Effects of 2-ACP and Malonate on Succinate Dehydrogenase Activity Determined In Vitro.

Succinate dehydrogenase (SDH; complex II) activity was measured spectrophotometrically in mitochondrial preparations as the rate of succinate-dependent reduction of 2,6-dichlorophenolindophenol (DCPIP; Wojtovich and Brookes, 2008). Briefly, SDH activity was determined in standard assay buffer containing Tris-SO₄ (10 mM), succinate (5 mM), DCPIP (40 µM), KCN (1 mM), sucrose (250 mM), MgSO₄ (2 mM), and K₂SO₄ (1 mM) at pH 7.4 and 25°C. The reaction was initiated by addition of mitochondrial protein (100 µg ml⁻¹).

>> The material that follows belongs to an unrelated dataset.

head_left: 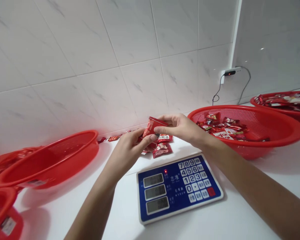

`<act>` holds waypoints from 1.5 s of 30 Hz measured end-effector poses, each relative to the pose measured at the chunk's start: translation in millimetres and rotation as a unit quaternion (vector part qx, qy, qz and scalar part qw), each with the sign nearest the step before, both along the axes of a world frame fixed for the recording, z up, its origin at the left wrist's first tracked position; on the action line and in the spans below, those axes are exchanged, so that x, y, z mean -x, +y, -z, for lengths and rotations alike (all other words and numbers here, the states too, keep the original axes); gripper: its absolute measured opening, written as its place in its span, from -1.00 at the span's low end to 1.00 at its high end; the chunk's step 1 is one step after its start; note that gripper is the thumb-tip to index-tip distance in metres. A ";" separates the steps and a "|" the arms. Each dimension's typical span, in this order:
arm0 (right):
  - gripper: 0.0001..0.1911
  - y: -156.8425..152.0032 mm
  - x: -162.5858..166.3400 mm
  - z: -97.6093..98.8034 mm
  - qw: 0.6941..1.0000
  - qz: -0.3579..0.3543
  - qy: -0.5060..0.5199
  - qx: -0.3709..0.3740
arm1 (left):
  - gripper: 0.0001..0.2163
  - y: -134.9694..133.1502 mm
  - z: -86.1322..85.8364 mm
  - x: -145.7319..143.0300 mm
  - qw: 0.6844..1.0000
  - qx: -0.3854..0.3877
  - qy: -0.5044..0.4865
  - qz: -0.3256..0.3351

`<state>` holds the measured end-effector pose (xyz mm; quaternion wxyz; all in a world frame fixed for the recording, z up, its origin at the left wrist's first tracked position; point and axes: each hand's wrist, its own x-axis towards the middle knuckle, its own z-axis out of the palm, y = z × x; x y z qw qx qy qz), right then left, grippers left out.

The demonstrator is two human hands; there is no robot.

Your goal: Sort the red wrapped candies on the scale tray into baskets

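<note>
Above the scale's pan, my left hand [137, 143] and my right hand [176, 126] both grip a small red candy packet [152, 126] with a zigzag top edge. The left fingers close round its lower left part, and the right thumb and fingers pinch its right side. Several red-wrapped candies [162, 150] lie just behind the scale's keypad, partly hidden by my hands. The digital scale [176, 188] has a blue panel with three small displays, a lit red light and white number keys.
A red plastic basket [255, 141] with wrapped candies stands at right, with another filled red basket [285, 108] behind it. Red baskets [72, 160] line the left side. Loose candies [113, 138] lie along the tiled wall. A cable [218, 91] hangs from a wall socket.
</note>
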<state>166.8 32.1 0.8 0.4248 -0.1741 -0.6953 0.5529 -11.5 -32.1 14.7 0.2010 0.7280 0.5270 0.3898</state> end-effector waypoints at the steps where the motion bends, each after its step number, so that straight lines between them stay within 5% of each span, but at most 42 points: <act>1: -0.80 1.4 0.1 0.6 1.000 0.010 -0.006 -0.001 | -0.71 -0.4 0.0 -0.3 1.000 0.006 0.002 0.003; 14: -0.89 11.7 10.4 14.9 0.997 0.040 0.063 0.031 | -0.70 6.3 6.9 6.5 1.000 0.013 -0.024 0.008; 21: -0.77 7.1 3.6 5.3 0.996 0.049 -0.031 0.072 | -0.92 4.2 7.1 12.9 0.968 -0.195 0.109 -0.116; 23: -0.65 5.5 0.0 0.1 0.990 0.058 -0.073 0.106 | -0.94 5.0 9.1 11.6 0.937 -0.280 0.176 -0.111; 26: -0.78 3.7 -3.3 -5.3 0.988 0.043 -0.074 0.125 | -0.91 5.8 10.4 8.3 0.910 -0.338 0.233 -0.063; 28: -0.90 3.1 -3.9 -5.8 0.990 0.067 -0.054 0.111 | -0.87 6.0 10.0 7.4 0.927 -0.311 0.208 -0.040; 30: -0.76 2.8 -3.8 -4.5 0.991 0.092 -0.049 0.087 | -0.71 6.5 9.6 8.7 0.961 -0.244 0.126 -0.045; 33: -0.68 2.1 -2.6 -1.7 0.994 0.077 -0.049 0.059 | -0.54 8.6 10.6 13.3 0.994 -0.089 0.000 -0.060; 36: -0.69 0.3 -1.2 -1.2 0.995 0.073 -0.050 0.054 | -0.56 11.6 12.5 16.5 0.998 0.062 -0.032 -0.005; 45: -0.80 0.9 -6.0 -4.2 0.990 0.049 -0.128 0.023 | -0.65 14.4 13.1 18.4 0.999 0.040 -0.004 0.012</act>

The rate of DCPIP reduction was followed at 600 nm (ε = 21 × 10³ M⁻¹ cm⁻¹; blue to colorless) for 60 minutes using a Molecular Devices SpectraMax Plus 384 plate reader (Sunnyvale, CA). To assess the effects of inhibitors on SDH, enzyme activities (µmol min⁻¹ mg protein⁻¹) were determined (n = 3–4 measurements per experimental group) in graded concentrations of sodium malonate dibasic (50–500 µM) or 2-ACP (500–1000 µM), and results were compared with control rates. The concentration of 1,3-dicarbonyl that inhibited 50% of enzyme activity (IC₅₀ value) was calculated by the Cheng-Prusoff equation (Prism 3.0; GraphPad Software, San Diego, CA).

Calculations of Hard and Soft, Acids and Bases Quantum Mechanical Parameters.

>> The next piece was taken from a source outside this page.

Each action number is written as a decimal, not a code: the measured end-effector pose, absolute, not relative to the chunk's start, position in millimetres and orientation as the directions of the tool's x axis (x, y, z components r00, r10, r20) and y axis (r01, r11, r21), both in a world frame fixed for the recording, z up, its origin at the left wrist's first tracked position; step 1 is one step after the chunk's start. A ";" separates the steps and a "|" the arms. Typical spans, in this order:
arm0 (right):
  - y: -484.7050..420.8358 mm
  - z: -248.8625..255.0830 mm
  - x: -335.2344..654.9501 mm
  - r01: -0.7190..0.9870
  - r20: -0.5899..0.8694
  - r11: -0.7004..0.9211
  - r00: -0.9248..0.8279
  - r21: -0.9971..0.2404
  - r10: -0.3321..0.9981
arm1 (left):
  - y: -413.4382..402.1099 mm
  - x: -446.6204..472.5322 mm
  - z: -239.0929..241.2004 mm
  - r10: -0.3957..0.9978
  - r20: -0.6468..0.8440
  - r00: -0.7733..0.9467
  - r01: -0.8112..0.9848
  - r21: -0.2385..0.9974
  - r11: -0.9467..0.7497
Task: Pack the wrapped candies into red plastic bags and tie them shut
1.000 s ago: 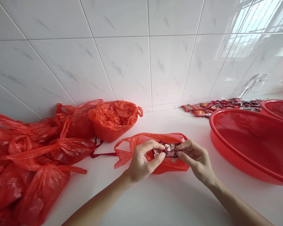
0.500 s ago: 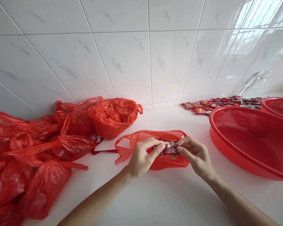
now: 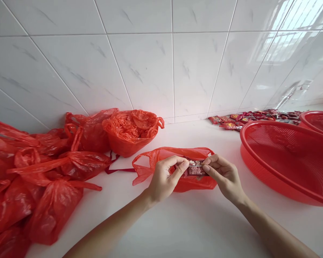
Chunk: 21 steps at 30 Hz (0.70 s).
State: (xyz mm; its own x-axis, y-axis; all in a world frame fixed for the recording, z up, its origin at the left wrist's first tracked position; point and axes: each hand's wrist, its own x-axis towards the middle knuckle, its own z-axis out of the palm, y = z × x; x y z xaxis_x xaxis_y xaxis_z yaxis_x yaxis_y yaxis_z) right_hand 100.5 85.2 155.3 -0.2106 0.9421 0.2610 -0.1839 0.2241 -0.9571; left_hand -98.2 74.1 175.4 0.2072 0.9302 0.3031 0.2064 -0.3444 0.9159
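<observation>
I see my left hand (image 3: 163, 179) and right hand (image 3: 224, 176) meeting just below the middle of the view, each pinching 1 end of a small dark red sweet wrapper (image 3: 195, 167) between thumb and forefinger. The left fingers (image 3: 181, 169) are closed on its 9 o'clock end and the right fingers (image 3: 208, 167) on its 3 o'clock end. The wrapper's white print is too small for me to read, and both of its ends are hidden under the fingertips. It hangs above the mouth of an open red plastic bag (image 3: 153, 163) lying on the white tabletop (image 3: 193, 222); I cannot tell what is in the bag, since the hands cover most of the opening. At 10 o'clock from the hands stands a bag stuffed with crumpled red bags (image 3: 129, 134), and at 9 o'clock a heap of knotted red bags (image 3: 43, 179) runs off the left edge. At 3 o'clock a big red mesh basket (image 3: 285, 157) is cut by the right edge, with the rim of a 2nd basket (image 3: 319, 118) behind it. At 1 o'clock a scatter of wrapped sweets (image 3: 244, 120) lies against the tiled wall (image 3: 150, 64), partly hidden by the baskets. A glare on the tiles at 2 o'clock blurs a clear shape that I cannot make out.
</observation>
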 end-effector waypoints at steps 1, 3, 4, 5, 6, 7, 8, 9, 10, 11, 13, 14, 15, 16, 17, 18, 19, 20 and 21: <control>85.1 155.5 100.3 -0.183 0.262 0.224 -0.215 -0.957 0.941 | 74.1 -98.2 175.6 0.931 0.301 0.208 0.200 0.918 -0.341; 84.8 155.7 99.8 -0.189 0.274 0.236 -0.214 -0.953 0.937 | 74.0 -98.1 175.6 0.930 0.303 0.209 0.190 0.920 -0.343; 84.7 155.7 99.6 -0.193 0.287 0.248 -0.209 -0.949 0.935 | 73.9 -98.1 175.5 0.928 0.308 0.209 0.184 0.920 -0.346; 84.7 155.4 99.4 -0.197 0.298 0.260 -0.203 -0.945 0.933 | 73.8 -98.1 175.3 0.926 0.313 0.209 0.178 0.919 -0.351; 84.7 154.9 99.2 -0.200 0.309 0.271 -0.196 -0.942 0.931 | 73.6 -98.0 175.0 0.924 0.320 0.209 0.171 0.919 -0.356; 84.7 154.3 99.2 -0.202 0.318 0.281 -0.188 -0.938 0.929 | 73.3 -97.9 174.8 0.922 0.326 0.211 0.163 0.918 -0.362; 84.8 153.6 99.3 -0.204 0.324 0.288 -0.179 -0.936 0.929 | 73.0 -97.8 174.5 0.918 0.334 0.214 0.153 0.917 -0.369; 84.9 152.9 99.5 -0.205 0.329 0.293 -0.172 -0.934 0.929 | 72.6 -97.7 174.2 0.914 0.344 0.215 0.141 0.915 -0.378; 84.9 152.2 99.8 -0.209 0.332 0.296 -0.165 -0.932 0.929 | 72.1 -97.5 173.9 0.910 0.353 0.215 0.132 0.913 -0.385; 85.0 151.7 100.0 -0.214 0.336 0.299 -0.159 -0.930 0.928 | 71.6 -97.4 173.7 0.908 0.361 0.214 0.127 0.911 -0.393; 84.8 151.3 100.2 -0.224 0.338 0.300 -0.156 -0.927 0.928 | 70.5 -97.3 173.4 0.904 0.373 0.210 0.128 0.906 -0.404; 84.7 151.3 100.2 -0.227 0.338 0.299 -0.158 -0.927 0.928 | 70.1 -97.3 173.2 0.902 0.376 0.211 0.129 0.904 -0.407; 84.5 151.5 100.1 -0.230 0.338 0.299 -0.158 -0.926 0.928 | 69.7 -97.4 173.2 0.900 0.379 0.214 0.129 0.903 -0.410; 84.3 151.6 100.0 -0.232 0.338 0.297 -0.158 -0.926 0.928 | 69.4 -97.6 173.1 0.899 0.380 0.219 0.126 0.902 -0.412; 84.0 151.8 99.9 -0.234 0.337 0.296 -0.158 -0.926 0.928 | 69.2 -97.7 173.1 0.897 0.381 0.223 0.122 0.902 -0.414; 83.7 151.8 99.8 -0.236 0.337 0.296 -0.157 -0.926 0.928 | 69.1 -97.9 173.1 0.897 0.381 0.226 0.116 0.903 -0.413; 83.5 151.8 99.8 -0.239 0.337 0.295 -0.157 -0.925 0.928 | 69.1 -98.0 173.1 0.896 0.380 0.229 0.112 0.904 -0.412; 83.4 151.7 99.9 -0.241 0.336 0.293 -0.158 -0.925 0.929 | 69.1 -98.2 173.2 0.897 0.379 0.230 0.108 0.905 -0.410; 83.3 151.5 100.0 -0.242 0.334 0.291 -0.160 -0.926 0.929 | 69.3 -98.2 173.2 0.897 0.376 0.230 0.105 0.907 -0.407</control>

To calculate hard and soft, acids and bases (HSAB) parameters for the electrophiles and nucleophiles involved in this study, the respective energies of the highest occupied molecular orbital (E_HOMO) and the lowest unoccupied molecular orbital (E_LUMO) were derived using Spartan14 (version 1.1.1) software (Wavefunction, Irvine, CA). For each chemical structure, ground state equilibrium geometries were calculated with Density Functional B3LYP 6-31G* in water starting from 6-31G* geometries. Global (whole-molecule) hardness (η) was calculated as η = (E_LUMO − E_HOMO)/2, and softness (σ) was calculated as the inverse of hardness or σ = 1/η. An electrophilicity index (ω) was calculated as ω = µ²/2η, here µ is chemical potential of the electrophile and µ = (E_LUMO + E_HOMO)/2. The nucleophilicity index (ω⁻) was calculated as ω⁻ = η_A(µ_A − µ_B)²/2(η_A + η_B)², where A = reacting nucleophile and B = reacting electrophile (see LoPachin et al., 2012 for more detailed discussion).

Statistical Analyses.

All statistical analyses were conducted using Prism 6.0 (GraphPad Software) with minimal significance set at the 0.05 level of probability. For analysis of liver enzymes in plasma and oxidative stress parameters, statistically significant differences between group mean data were determined by a Bonferroni test for multiple comparisons.